一六年度は計百九十八校の応募(応募主体の学校法人数は非公表)があり、同年十一月二十二日に四十校が選定された。この中で、加計学園が運営する岡山理科大岡山市)が「恐竜研究の国際的な拠点形成」、同じく千葉科学大(千葉県銚子市)が「『大学発ブランド水産種』の生産」などの研究で、それぞれ選ばれた。同じ学校法人から複数選ばれたのはこの二校だけ。
補助金の交付期間は少なくとも三年間で、中間評価の結果が良ければ最長五年間。一六年度の二校への補助金は計約一億一千六百万円に上った。
一七年度(百八十八校応募、六十校選定)も、同じ学校法人から二校選ばれたケースが一例あった。加計学園ではない。
一六年度の補助金交付が決まる約二週間前の一六年十一月九日、国家戦略特区諮問会議は、「広域的に獣医学部のない地域」を条件に獣医学部新設を決定。加計学園と競合する京都産業大京都市)は関西圏に別の獣医学部があるため不利となり、今年一月に加計学園が事業者に選ばれた。

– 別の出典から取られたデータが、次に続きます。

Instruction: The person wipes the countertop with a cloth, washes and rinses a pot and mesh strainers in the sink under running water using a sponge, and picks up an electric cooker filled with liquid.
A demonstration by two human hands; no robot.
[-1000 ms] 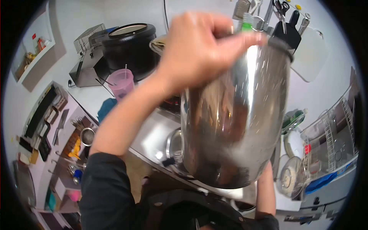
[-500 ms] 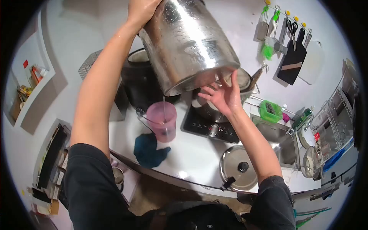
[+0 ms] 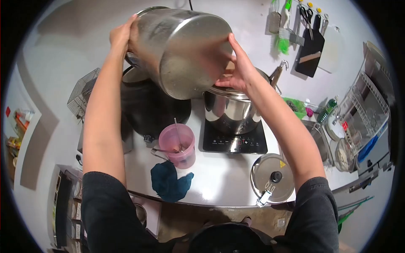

補助金交付は学識経験者らの委員会が審査したが、委員名や議事内容は公表されていない。文科省の担当者は、加計学園だけ二校に補助金が決まったことについて「応募は大学単位なので意識していなかった。獣医学部の検討状況はまったく知らなかった」と説明。加計学園は「適切に申請した」とコメントしている。

◆決定理由、公表すべき

<市民団体「森友・加計問題の幕引きを許さない市民の会」の醍醐聡(だいご・さとし)・東大名誉教授の話> 加計学園が提案していた獣医学部新設の検討状況を知らなかったとの文部科学省の説明は、当時の政府内の作業を考えると通用しない。文科省補助金の決定理由を大学別に公表すべきだ。